# [WORK ITEM]
The answer must be every line of the records below that contains the word "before".

Data records

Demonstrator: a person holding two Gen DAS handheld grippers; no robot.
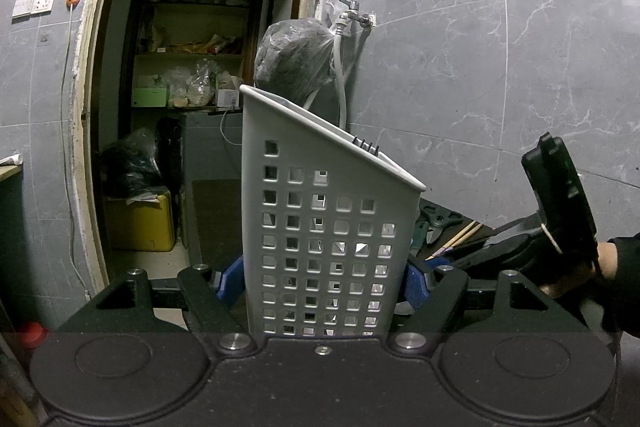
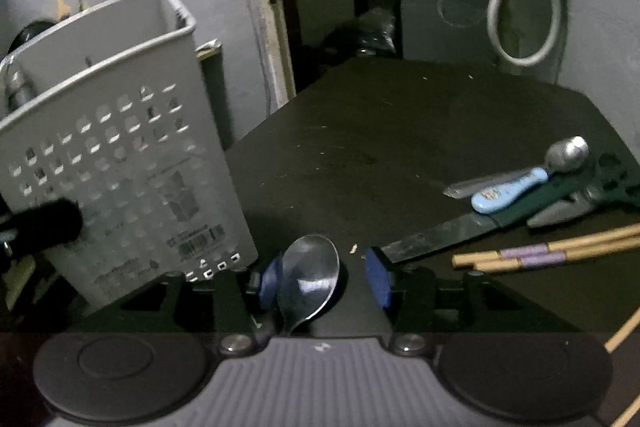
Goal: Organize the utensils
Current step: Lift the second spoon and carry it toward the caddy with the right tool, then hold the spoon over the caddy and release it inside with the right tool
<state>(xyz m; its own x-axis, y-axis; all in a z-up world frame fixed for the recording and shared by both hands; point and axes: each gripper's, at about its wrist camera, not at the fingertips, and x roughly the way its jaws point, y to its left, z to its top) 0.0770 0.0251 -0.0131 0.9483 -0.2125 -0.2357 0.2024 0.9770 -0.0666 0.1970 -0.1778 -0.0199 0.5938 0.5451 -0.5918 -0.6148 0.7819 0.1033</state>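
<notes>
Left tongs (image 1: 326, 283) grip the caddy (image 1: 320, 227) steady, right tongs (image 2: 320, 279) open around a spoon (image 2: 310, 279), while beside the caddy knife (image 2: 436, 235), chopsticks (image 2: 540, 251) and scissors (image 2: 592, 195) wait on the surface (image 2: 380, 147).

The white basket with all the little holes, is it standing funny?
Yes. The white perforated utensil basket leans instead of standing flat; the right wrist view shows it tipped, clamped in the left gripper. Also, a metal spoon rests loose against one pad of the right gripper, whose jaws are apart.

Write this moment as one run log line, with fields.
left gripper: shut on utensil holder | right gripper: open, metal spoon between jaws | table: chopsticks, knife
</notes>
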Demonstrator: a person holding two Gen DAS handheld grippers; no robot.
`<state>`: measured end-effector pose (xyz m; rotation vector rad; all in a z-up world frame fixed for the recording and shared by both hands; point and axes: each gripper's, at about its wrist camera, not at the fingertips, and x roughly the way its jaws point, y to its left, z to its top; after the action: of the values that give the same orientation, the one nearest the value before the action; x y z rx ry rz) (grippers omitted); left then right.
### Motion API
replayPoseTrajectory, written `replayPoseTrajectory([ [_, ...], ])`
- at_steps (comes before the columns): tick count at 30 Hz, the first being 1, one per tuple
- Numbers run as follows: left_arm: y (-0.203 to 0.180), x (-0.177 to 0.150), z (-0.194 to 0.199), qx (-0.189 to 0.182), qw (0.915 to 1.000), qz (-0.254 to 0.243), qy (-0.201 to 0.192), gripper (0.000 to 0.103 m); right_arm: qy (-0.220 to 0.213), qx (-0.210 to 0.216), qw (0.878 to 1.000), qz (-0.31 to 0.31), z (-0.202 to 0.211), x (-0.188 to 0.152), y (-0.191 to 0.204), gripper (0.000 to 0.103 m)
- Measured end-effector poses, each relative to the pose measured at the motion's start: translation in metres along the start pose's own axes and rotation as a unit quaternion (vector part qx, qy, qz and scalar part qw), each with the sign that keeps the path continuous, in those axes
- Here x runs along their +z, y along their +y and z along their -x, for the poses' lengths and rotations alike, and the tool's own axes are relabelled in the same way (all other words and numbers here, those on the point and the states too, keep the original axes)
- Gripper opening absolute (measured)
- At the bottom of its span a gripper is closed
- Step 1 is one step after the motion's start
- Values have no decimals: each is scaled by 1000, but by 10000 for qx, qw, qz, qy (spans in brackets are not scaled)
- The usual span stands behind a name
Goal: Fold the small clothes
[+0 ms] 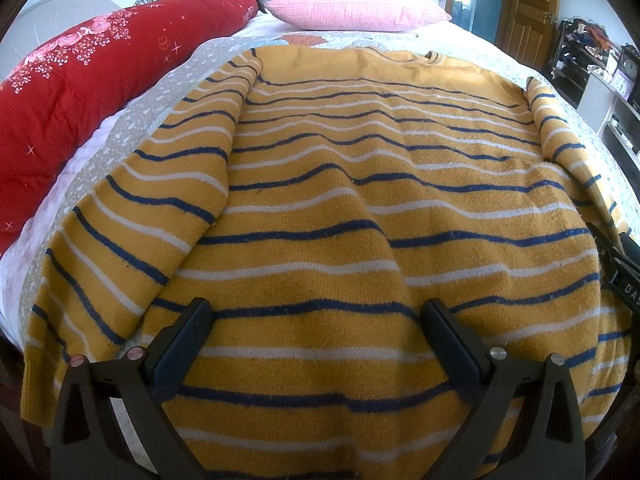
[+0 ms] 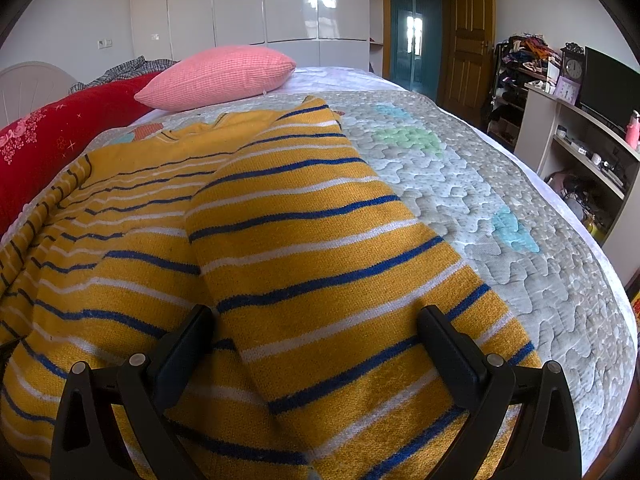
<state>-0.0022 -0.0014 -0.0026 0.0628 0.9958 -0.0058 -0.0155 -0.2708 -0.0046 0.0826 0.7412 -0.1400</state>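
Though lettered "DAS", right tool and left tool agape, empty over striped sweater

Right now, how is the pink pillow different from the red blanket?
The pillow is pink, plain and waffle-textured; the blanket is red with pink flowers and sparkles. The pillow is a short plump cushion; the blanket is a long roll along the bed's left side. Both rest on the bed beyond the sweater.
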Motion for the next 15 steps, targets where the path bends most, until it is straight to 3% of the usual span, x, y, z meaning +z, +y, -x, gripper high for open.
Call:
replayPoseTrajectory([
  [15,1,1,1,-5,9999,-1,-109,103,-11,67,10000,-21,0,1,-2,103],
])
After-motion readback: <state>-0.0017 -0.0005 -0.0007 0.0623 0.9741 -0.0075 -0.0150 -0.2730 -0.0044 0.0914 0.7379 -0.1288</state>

# [ANSWER TO THIS TASK]
`<state>`: measured end-effector pose (xyz m; rotation vector rad; all in a z-up world frame fixed for the recording and shared by both hands; point and axes: each gripper's, at about its wrist camera, not at the fingertips, and x roughly the way its jaws point, y to its left, z to its top; after the action: of the values that give the same orientation, the one nearest the value before the action; x y z rx ry rz) (grippers omitted); left then right.
- at_steps (comes before the columns): tick count at 30 Hz, the first being 1, one per tuple

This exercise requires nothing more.